『天才ヴァイオリニストと消えた旋律』(2021.11.14.オンライン試写)
第二次世界大戦前夜のロンドン。ギルバード・シモンズ(スタンリー・タウンゼント)は、ポーランド系ユダヤ人で類い希なバイオリンの才能を持つ9歳の少年ドヴィドルを引き取ってサポートすることにする。
ドヴィドルと同い年のギルバードの息子マーティン。2人は相反する性格や宗教観の違いに戸惑いながらも、やがて兄弟のように親しくなって成長する。ところが、21歳の時に開催されたデビューコンサートの日に、ドヴィドルが突然姿を消す。
それから35年がたったある日、音楽コンクールの審査員をしていたマーティン(ティム・ロス)は、ドヴィドルの行方を追う手掛かりを得て、彼を探す旅に出る。
戦中、1951年、86年という、三つの時代を交錯させ、ロンドン、ワルシャワ、ニューヨークと舞台を移しながら、ドヴィドルはなぜ失踪したのかを探る音楽ミステリー。
監督は、カナダ出身のフランソワ・ジラール。過去に、バイオリンの数奇な運命を描いた『レッド・バイオリン』(98)や、音楽と少年をテーマにした『ボーイ・ソプラノ ただひとつの歌声』(14)を撮っているので、この映画はそれらの延長線上にあるといってもいいだろう。
音楽はハワード・ショアが担当し、バッハ、ベートーベン、パガニーニ、ブルッフなどを引用。著名なバイオリニスト、レイ・チェンによる演奏が聴きものとなる。
まず、ドヴィドルを引き取りサポートするギルバードの存在が大きい。当時のイギリスに、本当にこういう人がいたのだろうか、という興味が湧いた。
そして、マーティン(少年ミシャ・ハンドリー、青年ジェラン・ハウエル、中年ティム・ロス)、ドヴィドル(ルーク・ドイル、ジョナ・ハウアー・キング、クライブ・オーウェン)という6人のキャストが登場する。中でも達者な子役とロスの渋い演技が目を引く。

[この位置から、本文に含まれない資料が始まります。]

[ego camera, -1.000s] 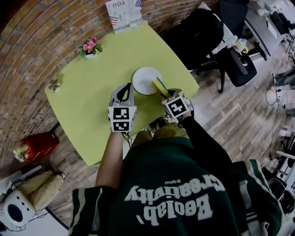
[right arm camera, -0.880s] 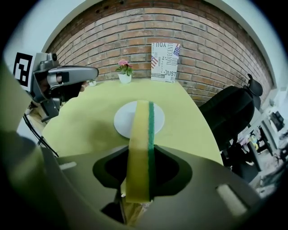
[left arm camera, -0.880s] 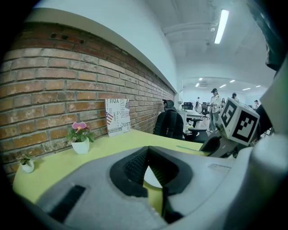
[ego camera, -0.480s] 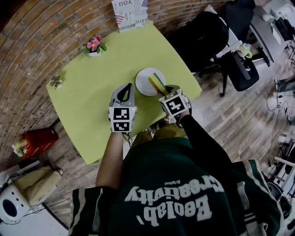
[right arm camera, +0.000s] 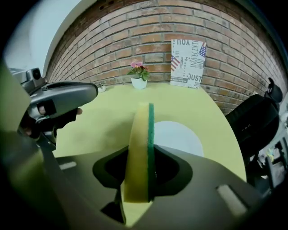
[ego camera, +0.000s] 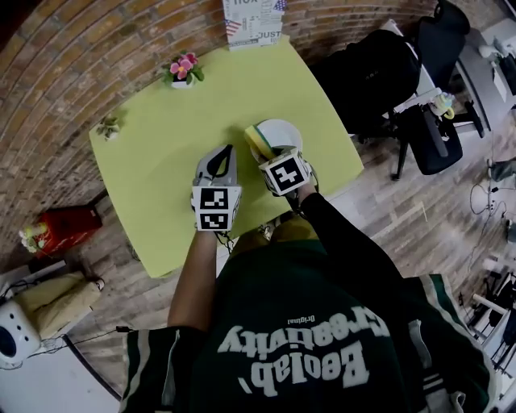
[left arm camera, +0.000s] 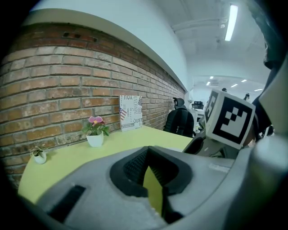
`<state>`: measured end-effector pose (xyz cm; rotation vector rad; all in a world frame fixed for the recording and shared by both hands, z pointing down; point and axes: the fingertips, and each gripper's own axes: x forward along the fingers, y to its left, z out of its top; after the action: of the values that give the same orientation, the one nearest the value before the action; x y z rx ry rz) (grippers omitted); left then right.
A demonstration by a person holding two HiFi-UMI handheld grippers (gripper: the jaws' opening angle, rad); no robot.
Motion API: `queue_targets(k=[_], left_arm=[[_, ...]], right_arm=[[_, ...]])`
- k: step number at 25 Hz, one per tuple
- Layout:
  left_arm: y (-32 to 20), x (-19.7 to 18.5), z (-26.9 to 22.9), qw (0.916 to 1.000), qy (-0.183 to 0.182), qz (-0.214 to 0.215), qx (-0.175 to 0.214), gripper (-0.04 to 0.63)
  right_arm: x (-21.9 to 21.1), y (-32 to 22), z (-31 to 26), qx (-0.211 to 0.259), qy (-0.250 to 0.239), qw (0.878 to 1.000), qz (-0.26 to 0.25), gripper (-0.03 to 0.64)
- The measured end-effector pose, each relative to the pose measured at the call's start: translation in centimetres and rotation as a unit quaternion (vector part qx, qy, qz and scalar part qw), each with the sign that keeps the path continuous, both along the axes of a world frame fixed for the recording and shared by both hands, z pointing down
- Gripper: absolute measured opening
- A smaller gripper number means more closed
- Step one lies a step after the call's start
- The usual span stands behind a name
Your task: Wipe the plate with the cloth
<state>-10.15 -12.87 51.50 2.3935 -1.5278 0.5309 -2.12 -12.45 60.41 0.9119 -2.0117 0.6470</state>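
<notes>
The white plate [ego camera: 285,131] lies on the right half of the lime-green table [ego camera: 153,173], toward its near edge. A yellow sponge [ego camera: 257,141] with a green scouring face stands on edge over the plate's left rim; I cannot tell whether it touches the plate. The right gripper [ego camera: 267,153] is clenched on the sponge's near end, its jaws pressing the yellow and green faces. Just to the left, the left gripper [ego camera: 223,156] is poised over bare table beside the plate, its jaws brought together with nothing in them. At the table's far edge stand a pot of pink flowers [ego camera: 183,71] and a printed card [ego camera: 254,20], with a small plant [ego camera: 109,127] at the far left. A black office chair [ego camera: 379,68] sits to the right of the table.
</notes>
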Motion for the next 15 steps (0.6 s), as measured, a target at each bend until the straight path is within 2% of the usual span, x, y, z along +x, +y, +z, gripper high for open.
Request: queue_targets(k=[6,15], left_arm=[[0.1,-0.5,0.4,1.0000,-0.001,-0.009,-0.004,0.006],[-0.7,0.7,0.4,1.0000,0.005,0.003,-0.001,0.006]], right_arm=[[-0.5,-0.5,0.2,0.017,0.005,1.000,-0.009,0.149],[3.9,-2.2,0.6,0.011,0.042,0.998,0.038,0.149]])
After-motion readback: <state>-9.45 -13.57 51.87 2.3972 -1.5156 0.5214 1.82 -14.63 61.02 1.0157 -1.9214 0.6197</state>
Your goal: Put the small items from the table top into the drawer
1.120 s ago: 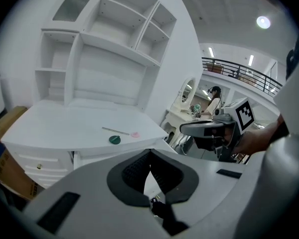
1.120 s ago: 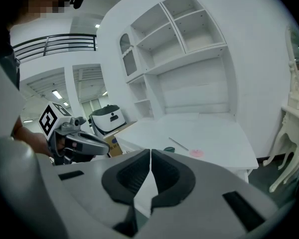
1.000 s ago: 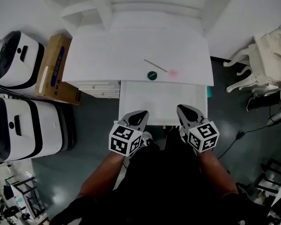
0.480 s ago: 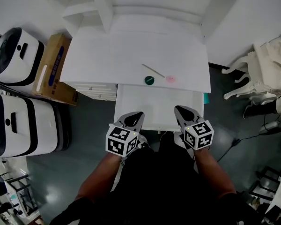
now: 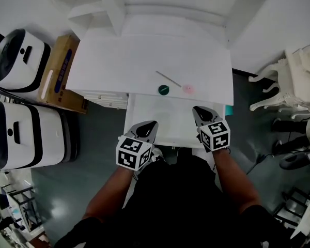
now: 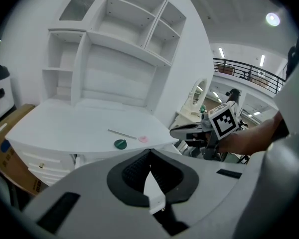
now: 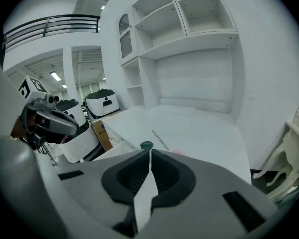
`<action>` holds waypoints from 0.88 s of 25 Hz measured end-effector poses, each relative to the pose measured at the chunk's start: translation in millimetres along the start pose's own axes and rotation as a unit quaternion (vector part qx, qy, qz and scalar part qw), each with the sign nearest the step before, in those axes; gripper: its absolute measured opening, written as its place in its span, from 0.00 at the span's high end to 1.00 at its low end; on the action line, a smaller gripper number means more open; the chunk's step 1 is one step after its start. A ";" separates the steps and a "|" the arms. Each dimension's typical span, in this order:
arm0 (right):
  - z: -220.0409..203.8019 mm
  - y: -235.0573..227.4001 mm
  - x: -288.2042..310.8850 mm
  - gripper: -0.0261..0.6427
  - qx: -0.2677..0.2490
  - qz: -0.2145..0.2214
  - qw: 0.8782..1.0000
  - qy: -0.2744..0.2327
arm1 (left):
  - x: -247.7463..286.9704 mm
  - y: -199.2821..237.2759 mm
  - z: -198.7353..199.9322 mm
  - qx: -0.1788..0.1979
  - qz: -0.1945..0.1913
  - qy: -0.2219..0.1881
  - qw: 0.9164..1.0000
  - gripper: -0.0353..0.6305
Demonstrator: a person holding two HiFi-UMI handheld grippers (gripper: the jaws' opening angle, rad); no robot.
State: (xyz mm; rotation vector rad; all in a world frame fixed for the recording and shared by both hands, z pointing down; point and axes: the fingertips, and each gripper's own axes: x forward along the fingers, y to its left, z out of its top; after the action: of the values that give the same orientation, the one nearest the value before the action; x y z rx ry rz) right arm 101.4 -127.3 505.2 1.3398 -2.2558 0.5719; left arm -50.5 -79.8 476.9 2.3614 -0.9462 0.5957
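Three small items lie near the front edge of the white table top (image 5: 119, 61): a green disc (image 5: 164, 90), a pink piece (image 5: 188, 89) and a thin stick (image 5: 168, 78). The white drawer (image 5: 165, 119) stands pulled out below them, and nothing shows in it. My left gripper (image 5: 149, 124) is shut and empty at the drawer's front left edge. My right gripper (image 5: 199, 110) is shut and empty over the drawer's right side, short of the pink piece. The right gripper view shows the disc (image 7: 146, 145) just beyond the closed jaws, with the stick (image 7: 160, 140) behind it.
A shelf unit (image 5: 144, 4) rises at the back of the table. Closed drawers (image 5: 104, 96) sit under its left half. A cardboard box (image 5: 59, 71) and two white machines (image 5: 20, 61) (image 5: 26, 138) stand to the left. A white ornate chair (image 5: 294, 81) is at the right.
My right gripper has moved forward over the drawer's right side, towards the table edge. The left gripper has shifted only a little. The three items lie where they were.
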 end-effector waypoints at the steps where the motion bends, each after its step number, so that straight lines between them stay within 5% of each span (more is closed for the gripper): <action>1: -1.4 -5.0 6.7 0.92 -0.004 -0.002 1.000 0.004 | 2.0 0.4 0.4 0.000 0.001 0.004 1.000 0.94; 22: -34.2 -75.5 118.9 0.91 -0.069 0.003 0.995 0.074 | 29.7 15.9 -6.4 -0.031 0.056 0.047 0.997 0.94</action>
State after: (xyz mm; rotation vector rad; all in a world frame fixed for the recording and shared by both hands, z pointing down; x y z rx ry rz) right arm 123.7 -224.9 609.9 1.1843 -2.1377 0.4908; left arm -43.7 -100.4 503.4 2.2170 -1.0446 0.7050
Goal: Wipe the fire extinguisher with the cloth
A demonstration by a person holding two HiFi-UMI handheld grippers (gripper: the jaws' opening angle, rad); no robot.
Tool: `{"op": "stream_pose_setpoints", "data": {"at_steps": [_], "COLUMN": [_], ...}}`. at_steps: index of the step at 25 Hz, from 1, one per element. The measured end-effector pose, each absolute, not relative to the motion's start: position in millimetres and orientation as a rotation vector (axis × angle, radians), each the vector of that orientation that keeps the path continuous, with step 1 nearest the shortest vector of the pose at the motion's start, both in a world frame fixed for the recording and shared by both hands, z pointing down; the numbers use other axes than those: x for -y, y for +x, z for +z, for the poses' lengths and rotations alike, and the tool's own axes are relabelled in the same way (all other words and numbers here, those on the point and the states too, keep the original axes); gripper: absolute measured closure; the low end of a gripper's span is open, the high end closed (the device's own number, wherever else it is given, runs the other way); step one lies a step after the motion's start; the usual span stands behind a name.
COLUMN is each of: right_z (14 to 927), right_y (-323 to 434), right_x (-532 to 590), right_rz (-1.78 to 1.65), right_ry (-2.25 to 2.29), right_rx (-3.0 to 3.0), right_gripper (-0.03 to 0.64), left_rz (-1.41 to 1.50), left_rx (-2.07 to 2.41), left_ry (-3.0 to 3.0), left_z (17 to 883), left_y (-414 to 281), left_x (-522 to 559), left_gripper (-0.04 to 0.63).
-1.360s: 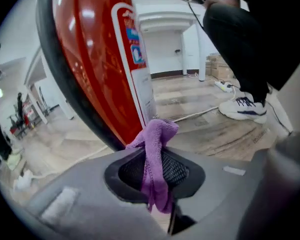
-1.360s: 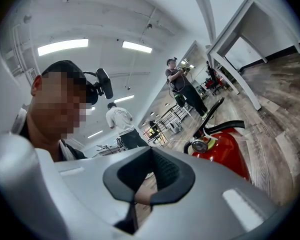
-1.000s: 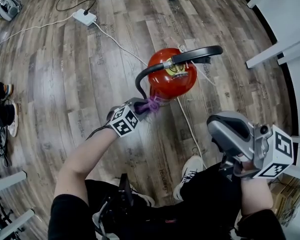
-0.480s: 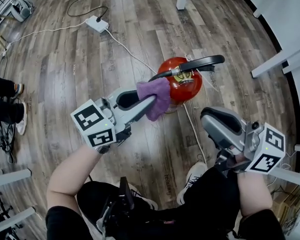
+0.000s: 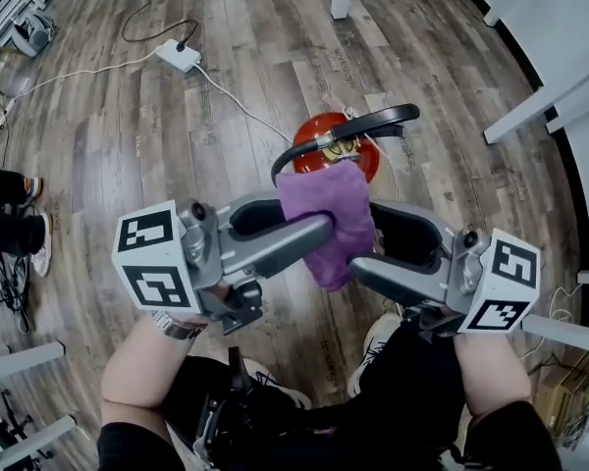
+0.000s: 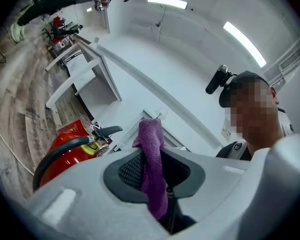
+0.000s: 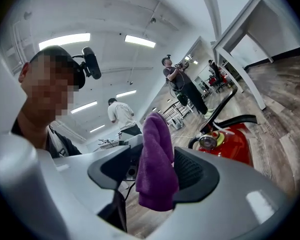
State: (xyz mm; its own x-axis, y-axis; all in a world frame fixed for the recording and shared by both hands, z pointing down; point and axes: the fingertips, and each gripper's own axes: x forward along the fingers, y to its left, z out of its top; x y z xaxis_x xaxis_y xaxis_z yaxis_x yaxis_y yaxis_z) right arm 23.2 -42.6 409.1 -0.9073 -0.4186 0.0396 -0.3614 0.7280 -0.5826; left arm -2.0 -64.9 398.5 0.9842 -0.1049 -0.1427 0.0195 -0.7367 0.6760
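1. The left gripper (image 5: 309, 232), at mid-frame in the head view, has its jaws closed on a purple cloth (image 5: 332, 219). It pinches a bunched fold, and the rest hangs loose below.
2. The right gripper (image 5: 365, 238) faces it from the right. Its jaws have just been opening and stand wide apart, with the cloth's hanging end between them but not pressed by either pad.
3. The red fire extinguisher (image 5: 309, 130) stands upright on the wood floor (image 5: 226, 116) just above the cloth in the frame. Its black hose and lever top face the camera.
4. The cloth looks light, soft and limp. It probably needs a grip on a gathered wad rather than an edge, or it may slip free.
5. The extinguisher appears heavy, rigid and smooth-painted. Steadying it at the lever or neck seems safest, since a sideways push could tip it.
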Motion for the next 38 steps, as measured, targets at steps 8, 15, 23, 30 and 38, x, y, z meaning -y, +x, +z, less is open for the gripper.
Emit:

ミステリーに内包するテーマは、友情、音楽、宗教、信仰、ユダヤ人、そしてホロコースト。原題の「名前たちの歌」は、ユダヤ人がホロコーストの犠牲者の名前を歌にして記憶することを差す。これも実在するのか興味が湧いた。
それにしても、ホロコーストを直接的、間接的に描く映画がいまだに後を絶たない。もちろん、決して忘れてはならないことだが、これは映画関係者にユダヤ系の人が多いことも作用しているのでは、と思ったりもする。